Tuesday, January 14, 2025

codecvt facet

Overview
The facet codecvt belongs to ctype category. The codecvt or codeset conversion transforms characters from multibyte to wide char and vice versa.  

Details
codecvt_base 
Declares result enum type defined as below. These are internally used by codecvt methods.
NameDescription
result::okConversion successful
result::partialPartial conversion
result::errorConversion error
result::noconvNo conversion

codecvt
The template class codecvt encapsulates conversion of character strings, including wide and multibyte, from one encoding to another. All file I/O operations performed through file stream objects use the codecvt facet of the locale imbued in the stream.

Syntax
template <class internT, class externT, class stateT> 
class codecvt: public locale:facet, public codecvt_base

types
NameDescription
internT First template parameter. Internal character type which can be char, wchar_t, char16_t and char32_t.
Typically, this is the wide character type.
externT Second template parameter. External character type which can be char.
Typically, this is the multi byte character type.
state_type

Third template parameter. A state type: Typically, this is an object able to keep track of the state of the conversion, such as mbstate_t (or, more generically, char_traits<externT>::state_type).

Specializations
//performs no conversion
codecvt<char,char,mbstate_t>

//converts between native wide and narrow character sets
codecvt<wchar_t,char,mbstate_t>	

//converts between UTF16 and UTF8 encodings
codecvt<char16_t,char,mbstate_t>

//converts between UTF32 and UTF8 encodings
codecvt<char32_t,char,mbstate_t>

codecvt is derived from locale::facet and codecvt_base class.

Fields
NameDescription
locale::id id the identifier of the facet. Represents the ctype category of the facet.

Constructor
NameDescription
codecvt(size_t refs = 0)Creates a codecvt facet and forwards the starting reference count refs to the base class constructor, locale::facet::facet()

Methods
conversion functions
NameDescription
result in 
(state_type& state, 
const extern_type* from, const extern_type* from_end, 
const extern_type*& from_next,
intern_type* to, intern_type* to_limit, 
intern_type*& to_next)


Translates the external characters from the source range [from, from_end] to internal characters, placing the results in the subsequent locations starting at to. Converts no more than from_end - from external characters and writes no more than to_end - to internal characters.

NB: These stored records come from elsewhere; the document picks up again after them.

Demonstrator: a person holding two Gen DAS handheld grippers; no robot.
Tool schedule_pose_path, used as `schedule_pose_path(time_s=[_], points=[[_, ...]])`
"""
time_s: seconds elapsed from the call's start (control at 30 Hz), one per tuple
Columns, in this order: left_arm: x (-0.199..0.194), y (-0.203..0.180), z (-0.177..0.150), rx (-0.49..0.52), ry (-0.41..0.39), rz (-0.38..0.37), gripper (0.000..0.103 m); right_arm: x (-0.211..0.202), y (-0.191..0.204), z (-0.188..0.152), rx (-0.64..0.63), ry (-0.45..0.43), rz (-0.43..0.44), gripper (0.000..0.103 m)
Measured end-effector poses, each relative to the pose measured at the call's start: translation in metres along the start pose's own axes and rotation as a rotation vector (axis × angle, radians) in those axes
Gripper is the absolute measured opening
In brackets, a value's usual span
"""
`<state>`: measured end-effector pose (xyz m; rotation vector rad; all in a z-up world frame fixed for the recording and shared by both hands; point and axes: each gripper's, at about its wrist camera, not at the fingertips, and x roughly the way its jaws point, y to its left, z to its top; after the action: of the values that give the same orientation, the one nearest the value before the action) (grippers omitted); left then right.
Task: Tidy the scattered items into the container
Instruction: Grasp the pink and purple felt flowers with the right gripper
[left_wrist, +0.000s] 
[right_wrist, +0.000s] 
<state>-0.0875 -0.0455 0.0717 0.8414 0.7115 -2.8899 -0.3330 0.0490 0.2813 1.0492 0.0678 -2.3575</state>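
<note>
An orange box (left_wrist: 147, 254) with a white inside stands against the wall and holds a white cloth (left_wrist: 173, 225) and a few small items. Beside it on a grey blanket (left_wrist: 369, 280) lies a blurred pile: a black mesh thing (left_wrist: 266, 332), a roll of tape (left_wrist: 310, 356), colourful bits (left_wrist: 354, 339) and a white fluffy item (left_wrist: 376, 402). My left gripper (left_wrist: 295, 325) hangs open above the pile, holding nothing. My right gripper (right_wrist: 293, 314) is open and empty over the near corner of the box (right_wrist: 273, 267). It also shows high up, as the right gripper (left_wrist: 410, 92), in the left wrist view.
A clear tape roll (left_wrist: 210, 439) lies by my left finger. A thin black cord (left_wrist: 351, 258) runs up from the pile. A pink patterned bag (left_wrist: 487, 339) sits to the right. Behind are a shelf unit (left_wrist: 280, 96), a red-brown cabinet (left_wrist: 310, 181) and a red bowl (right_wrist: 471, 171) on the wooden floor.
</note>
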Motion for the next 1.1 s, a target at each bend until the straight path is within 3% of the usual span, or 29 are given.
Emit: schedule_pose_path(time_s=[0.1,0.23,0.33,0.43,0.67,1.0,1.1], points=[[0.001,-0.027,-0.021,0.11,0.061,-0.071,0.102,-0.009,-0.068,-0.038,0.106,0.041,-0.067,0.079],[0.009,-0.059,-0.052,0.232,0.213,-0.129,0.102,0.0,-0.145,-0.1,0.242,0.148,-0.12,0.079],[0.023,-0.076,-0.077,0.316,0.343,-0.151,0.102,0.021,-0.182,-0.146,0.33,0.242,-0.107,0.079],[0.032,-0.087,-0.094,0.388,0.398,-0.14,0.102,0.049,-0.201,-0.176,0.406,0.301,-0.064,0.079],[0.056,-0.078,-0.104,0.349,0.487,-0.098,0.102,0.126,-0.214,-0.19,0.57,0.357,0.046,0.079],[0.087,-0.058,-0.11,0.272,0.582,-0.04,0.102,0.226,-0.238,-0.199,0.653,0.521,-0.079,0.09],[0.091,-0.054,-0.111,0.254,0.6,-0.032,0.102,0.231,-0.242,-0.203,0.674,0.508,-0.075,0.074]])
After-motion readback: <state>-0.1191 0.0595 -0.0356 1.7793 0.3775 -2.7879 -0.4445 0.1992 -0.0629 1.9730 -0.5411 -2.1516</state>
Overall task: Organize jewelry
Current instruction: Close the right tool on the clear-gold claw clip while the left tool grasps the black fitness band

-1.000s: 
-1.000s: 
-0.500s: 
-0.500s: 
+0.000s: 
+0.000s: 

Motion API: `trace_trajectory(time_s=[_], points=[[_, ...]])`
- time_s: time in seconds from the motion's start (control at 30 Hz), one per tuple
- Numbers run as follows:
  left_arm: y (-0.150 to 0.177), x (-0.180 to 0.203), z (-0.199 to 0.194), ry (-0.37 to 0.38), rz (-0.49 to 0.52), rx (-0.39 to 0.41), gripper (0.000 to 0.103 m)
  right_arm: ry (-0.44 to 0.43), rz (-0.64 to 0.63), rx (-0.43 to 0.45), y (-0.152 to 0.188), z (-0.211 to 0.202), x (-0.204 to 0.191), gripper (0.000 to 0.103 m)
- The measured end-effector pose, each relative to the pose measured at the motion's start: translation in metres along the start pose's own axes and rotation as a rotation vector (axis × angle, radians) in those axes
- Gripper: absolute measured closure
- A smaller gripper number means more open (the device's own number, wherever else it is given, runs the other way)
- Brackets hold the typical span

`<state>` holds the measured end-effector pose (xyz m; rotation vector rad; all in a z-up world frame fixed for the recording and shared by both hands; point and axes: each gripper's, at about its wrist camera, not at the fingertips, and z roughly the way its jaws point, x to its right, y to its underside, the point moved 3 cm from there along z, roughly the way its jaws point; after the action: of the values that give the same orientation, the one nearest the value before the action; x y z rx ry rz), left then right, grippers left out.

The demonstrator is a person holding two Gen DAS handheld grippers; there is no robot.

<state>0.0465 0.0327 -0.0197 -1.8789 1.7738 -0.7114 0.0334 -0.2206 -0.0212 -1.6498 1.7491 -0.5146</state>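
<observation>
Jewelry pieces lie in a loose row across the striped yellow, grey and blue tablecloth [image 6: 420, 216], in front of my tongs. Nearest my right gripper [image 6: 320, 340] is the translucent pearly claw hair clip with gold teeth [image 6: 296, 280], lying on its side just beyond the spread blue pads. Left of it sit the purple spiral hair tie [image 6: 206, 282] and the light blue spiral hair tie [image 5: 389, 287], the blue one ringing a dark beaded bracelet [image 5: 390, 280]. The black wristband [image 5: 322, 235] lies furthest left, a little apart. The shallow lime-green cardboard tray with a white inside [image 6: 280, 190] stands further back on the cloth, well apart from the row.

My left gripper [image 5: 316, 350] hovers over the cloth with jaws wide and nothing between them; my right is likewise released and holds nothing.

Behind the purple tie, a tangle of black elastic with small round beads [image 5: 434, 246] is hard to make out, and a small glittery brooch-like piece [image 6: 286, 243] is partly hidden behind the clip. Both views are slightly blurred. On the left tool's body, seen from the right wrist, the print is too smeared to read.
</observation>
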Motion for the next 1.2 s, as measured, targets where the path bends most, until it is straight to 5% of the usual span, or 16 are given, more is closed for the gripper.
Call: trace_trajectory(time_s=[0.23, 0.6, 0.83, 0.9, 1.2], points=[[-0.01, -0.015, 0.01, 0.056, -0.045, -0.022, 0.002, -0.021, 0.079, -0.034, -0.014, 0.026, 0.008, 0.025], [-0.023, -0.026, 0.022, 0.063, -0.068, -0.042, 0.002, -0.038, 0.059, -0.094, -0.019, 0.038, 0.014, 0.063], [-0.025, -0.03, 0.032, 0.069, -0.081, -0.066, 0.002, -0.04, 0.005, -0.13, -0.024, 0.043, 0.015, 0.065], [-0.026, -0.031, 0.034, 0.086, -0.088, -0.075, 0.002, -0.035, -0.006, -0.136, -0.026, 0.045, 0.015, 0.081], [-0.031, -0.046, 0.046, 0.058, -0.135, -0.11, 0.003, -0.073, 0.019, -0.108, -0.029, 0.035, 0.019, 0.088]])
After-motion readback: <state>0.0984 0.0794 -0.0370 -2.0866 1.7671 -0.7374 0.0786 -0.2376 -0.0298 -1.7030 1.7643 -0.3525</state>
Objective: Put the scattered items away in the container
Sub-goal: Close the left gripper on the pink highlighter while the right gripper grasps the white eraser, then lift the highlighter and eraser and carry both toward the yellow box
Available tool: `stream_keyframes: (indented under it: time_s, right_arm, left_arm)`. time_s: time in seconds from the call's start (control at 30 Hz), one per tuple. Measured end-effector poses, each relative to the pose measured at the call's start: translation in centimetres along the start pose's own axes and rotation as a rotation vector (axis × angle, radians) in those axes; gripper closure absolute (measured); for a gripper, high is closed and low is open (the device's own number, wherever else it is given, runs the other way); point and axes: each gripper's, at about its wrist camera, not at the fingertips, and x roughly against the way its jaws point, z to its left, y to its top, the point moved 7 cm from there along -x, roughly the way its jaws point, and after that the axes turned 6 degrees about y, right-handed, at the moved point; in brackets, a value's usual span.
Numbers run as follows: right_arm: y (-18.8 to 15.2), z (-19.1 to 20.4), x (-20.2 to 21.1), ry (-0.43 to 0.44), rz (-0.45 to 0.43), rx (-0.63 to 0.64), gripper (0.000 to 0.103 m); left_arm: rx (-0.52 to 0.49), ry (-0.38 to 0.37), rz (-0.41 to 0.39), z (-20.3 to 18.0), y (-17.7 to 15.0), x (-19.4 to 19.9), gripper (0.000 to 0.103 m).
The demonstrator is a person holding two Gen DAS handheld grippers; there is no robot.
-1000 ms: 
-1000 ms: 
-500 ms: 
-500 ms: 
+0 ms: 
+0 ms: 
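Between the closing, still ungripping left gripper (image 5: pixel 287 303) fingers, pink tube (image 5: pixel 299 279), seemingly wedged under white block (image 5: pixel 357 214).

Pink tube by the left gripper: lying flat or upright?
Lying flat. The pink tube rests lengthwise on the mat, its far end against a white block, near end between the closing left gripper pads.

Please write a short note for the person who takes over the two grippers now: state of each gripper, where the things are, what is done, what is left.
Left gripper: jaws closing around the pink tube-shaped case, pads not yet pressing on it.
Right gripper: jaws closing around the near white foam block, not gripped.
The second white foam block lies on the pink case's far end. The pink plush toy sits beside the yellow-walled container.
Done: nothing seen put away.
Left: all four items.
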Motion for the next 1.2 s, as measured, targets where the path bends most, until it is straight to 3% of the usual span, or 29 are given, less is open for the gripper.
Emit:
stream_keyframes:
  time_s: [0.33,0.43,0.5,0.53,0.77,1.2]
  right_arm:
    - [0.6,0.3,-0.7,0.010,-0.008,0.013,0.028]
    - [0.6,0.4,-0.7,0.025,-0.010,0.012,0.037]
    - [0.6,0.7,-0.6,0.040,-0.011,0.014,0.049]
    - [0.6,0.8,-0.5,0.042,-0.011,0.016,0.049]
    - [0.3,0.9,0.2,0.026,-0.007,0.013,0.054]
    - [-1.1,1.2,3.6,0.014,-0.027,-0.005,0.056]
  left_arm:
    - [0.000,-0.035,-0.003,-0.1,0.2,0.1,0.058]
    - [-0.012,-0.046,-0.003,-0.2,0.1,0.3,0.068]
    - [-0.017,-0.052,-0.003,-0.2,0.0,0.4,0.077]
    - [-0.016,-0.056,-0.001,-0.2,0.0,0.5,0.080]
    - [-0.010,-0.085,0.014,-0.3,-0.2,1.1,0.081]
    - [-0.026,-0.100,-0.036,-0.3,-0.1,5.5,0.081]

Leaves from_next and to_next pointing one beyond the last element successfully converted.
Returns result enumeration type indicating the result of operation.
If this codecvt facet does not define a conversion, no characters are converted. to_next is set to be equal to to, state is unchanged, and codecvt_base::noconv is returned.
Example
    string from = reinterpret_cast<const char*>(u8"ಖ್ರಿಷಾ Rao👸");
    locale::global(locale("en_US.utf8"));
    auto& f = use_facet<codecvt<wchar_t, char, mbstate_t>>(locale());
    
    mbstate_t mb = mbstate_t();
    auto len = f.length(mb, &(*begin(from)), &(*end(from)), from.length());

    const char *from_next = nullptr;
    wchar_t* to_next = nullptr;
    wstring to(len+1,'\0');
    
    mb = mbstate_t();
    auto r = f.in (mb, &(*begin(from)), &(*end(from)), from_next, &(*begin(to)), &(*end(to)), to_next);
    if ((codecvt<wchar_t, char, mbstate_t>::result::ok == r))
    {
        to.resize((to_next - to.data()));
        //prints ಖ್ರಿಷಾ Rao👸
        wcout << to;
    }
result out 
(state_type& state, 
const intern_type* from, const intern_type* from_end, 
const intern_type*& from_next,
extern_type* to,  extern_type* to_limit, 
extern_type*& to_next)
If this codecvt facet defines a conversion, translates the internal characters from the source range [from, from_end] to external characters, placing the results in the subsequent locations starting at to. Converts no more than from_end - from internal characters and writes no more than to_end - to external characters. Leaves from_next and to_next pointing one beyond the last element successfully converted.
Returns result enumeration type indicating the result of operation.
If this codecvt facet does not define a conversion, no characters are converted. to_next is set to be equal to to, state is unchanged, and codecvt_base::noconv is returned.
Example
    wstring from = L"ಖ್ರಿಷಾ Rao👸";

    locale::global(locale("en_US.utf8"));
    auto& f = use_facet<codecvt<wchar_t, char, mbstate_t>>(locale());

    auto len = f.max_length()*from.length();
    
    const wchar_t *from_next = nullptr;
    char* to_next = nullptr;
    string to(len+1,'\0');
    
    auto mb = mbstate_t();
    auto r = f.out (mb, &(*begin(from)), &(*end(from)), from_next, &(*begin(to)), &(*end(to)), to_next);
    if ((codecvt<wchar_t, char, mbstate_t>::ok == r))
    {
        to.resize((to_next - to.data()));
        cout << len << " " << to.length() <<endl;
        //prints ಖ್ರಿಷಾ Rao👸
        cout << to;
    }
result unshift 
(state_type& state, 
extern_type* to, extern_type* to_limit, 
extern_type*& to_next)
Writes into to the sequence of character needed to unshift the state of state.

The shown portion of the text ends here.